Task objective
Your answer should be one number: how many lines below hold the word "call".

─── Task data

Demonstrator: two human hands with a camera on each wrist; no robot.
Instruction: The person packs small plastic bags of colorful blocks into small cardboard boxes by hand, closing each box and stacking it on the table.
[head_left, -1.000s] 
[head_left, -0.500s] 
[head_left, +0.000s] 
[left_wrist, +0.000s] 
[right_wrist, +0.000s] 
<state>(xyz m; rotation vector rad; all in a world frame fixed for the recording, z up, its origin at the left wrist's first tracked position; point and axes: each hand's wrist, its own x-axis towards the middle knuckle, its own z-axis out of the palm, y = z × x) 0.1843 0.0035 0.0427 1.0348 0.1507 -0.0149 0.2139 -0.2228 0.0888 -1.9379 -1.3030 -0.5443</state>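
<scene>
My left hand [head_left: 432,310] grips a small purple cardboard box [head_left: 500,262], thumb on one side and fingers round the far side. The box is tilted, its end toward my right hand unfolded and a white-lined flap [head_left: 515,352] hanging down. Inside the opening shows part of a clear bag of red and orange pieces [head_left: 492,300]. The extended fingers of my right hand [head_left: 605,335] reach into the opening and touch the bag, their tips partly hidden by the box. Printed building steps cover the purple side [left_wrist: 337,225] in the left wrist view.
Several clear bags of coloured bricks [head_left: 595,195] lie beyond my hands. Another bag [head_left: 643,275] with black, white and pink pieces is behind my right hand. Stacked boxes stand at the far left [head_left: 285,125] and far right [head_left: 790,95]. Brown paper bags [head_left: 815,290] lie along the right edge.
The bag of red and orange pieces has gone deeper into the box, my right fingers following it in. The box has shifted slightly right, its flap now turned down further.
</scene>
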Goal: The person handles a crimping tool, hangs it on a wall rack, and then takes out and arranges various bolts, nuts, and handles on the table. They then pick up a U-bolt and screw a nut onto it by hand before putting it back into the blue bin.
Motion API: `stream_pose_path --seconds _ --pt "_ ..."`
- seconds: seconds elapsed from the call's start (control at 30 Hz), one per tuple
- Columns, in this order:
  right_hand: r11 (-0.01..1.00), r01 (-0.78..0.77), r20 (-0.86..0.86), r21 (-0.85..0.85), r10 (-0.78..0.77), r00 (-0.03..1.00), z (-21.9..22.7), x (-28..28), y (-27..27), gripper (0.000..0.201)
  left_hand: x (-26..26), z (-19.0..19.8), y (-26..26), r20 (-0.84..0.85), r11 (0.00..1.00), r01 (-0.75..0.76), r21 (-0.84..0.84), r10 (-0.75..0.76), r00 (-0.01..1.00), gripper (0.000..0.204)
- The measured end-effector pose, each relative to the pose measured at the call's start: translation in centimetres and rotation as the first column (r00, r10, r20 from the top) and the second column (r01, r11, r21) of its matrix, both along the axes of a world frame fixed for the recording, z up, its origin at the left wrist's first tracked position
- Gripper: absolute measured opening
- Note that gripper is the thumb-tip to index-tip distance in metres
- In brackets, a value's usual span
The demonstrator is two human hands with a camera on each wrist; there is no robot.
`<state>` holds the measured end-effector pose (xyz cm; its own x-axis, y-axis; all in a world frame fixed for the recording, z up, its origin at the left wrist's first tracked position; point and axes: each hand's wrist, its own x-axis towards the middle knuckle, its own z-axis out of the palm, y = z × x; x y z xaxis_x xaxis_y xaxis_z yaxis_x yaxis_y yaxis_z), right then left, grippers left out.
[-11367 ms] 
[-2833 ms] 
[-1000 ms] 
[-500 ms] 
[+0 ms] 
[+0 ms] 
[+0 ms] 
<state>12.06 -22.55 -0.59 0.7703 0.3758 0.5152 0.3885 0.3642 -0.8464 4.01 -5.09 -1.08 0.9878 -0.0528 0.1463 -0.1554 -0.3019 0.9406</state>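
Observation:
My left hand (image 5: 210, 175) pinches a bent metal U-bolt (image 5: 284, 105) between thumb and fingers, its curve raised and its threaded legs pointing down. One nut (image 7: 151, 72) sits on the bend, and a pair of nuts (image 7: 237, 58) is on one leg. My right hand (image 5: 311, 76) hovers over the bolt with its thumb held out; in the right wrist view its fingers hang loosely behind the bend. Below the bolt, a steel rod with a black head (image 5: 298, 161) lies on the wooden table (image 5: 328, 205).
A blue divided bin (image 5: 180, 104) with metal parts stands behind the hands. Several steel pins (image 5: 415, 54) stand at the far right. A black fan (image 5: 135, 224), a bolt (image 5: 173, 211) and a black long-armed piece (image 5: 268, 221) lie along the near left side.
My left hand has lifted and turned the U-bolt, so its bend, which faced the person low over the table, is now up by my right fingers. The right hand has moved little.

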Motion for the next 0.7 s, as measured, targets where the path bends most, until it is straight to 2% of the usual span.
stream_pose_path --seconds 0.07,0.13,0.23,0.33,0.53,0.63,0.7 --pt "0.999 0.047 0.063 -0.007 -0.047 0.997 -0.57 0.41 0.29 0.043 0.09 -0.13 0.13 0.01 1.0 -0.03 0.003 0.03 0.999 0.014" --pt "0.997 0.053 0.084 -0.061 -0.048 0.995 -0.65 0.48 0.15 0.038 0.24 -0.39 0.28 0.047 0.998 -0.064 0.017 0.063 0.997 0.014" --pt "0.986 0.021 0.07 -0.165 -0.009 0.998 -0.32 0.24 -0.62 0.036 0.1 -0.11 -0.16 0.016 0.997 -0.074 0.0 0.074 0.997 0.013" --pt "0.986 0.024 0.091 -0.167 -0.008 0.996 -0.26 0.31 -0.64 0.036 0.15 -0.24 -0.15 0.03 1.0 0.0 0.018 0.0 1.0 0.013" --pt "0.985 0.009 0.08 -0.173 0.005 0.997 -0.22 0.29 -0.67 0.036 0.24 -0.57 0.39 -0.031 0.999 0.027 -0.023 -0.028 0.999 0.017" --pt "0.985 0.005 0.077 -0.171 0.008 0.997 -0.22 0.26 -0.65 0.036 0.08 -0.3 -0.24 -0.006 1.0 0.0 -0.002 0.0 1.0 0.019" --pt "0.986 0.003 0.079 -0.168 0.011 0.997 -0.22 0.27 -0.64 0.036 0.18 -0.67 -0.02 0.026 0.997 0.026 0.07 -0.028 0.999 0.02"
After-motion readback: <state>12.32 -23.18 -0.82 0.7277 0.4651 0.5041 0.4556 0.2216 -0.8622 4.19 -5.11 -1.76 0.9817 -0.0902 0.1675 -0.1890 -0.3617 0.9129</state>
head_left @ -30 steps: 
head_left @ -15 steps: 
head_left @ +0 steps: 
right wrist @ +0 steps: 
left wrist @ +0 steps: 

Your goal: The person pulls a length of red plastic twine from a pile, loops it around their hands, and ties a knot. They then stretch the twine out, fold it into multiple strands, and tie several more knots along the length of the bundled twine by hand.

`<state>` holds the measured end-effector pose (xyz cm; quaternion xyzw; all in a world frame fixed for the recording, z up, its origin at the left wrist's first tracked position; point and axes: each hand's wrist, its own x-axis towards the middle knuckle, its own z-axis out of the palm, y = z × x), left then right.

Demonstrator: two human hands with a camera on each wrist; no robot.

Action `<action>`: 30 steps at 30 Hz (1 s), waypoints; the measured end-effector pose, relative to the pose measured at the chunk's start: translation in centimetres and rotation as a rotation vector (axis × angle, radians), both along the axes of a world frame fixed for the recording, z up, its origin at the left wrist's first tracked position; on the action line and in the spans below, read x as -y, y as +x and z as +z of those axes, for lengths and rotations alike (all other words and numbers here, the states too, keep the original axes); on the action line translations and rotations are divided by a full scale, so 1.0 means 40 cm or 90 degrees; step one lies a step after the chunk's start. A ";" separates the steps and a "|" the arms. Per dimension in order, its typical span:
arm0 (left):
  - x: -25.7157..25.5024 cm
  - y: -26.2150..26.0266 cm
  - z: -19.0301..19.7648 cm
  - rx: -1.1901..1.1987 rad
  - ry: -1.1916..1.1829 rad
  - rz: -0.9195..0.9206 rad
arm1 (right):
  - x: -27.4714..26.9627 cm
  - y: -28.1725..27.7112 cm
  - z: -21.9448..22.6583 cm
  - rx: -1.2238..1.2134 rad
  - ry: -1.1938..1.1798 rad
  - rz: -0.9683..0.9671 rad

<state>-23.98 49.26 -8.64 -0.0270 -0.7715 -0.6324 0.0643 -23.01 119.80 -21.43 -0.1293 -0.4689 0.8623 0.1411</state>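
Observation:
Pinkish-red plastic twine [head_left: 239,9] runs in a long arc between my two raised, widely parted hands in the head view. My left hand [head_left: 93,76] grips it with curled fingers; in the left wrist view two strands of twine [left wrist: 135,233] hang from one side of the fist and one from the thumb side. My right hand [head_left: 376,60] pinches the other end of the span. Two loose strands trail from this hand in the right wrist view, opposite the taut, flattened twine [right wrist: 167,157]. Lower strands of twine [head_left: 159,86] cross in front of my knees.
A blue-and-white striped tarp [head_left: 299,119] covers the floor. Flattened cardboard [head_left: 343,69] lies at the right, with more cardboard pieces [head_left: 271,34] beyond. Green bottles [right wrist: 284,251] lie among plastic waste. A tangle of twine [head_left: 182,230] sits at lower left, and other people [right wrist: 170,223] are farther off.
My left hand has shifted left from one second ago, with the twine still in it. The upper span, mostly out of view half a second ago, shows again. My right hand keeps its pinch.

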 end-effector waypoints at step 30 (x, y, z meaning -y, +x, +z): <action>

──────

Answer space
2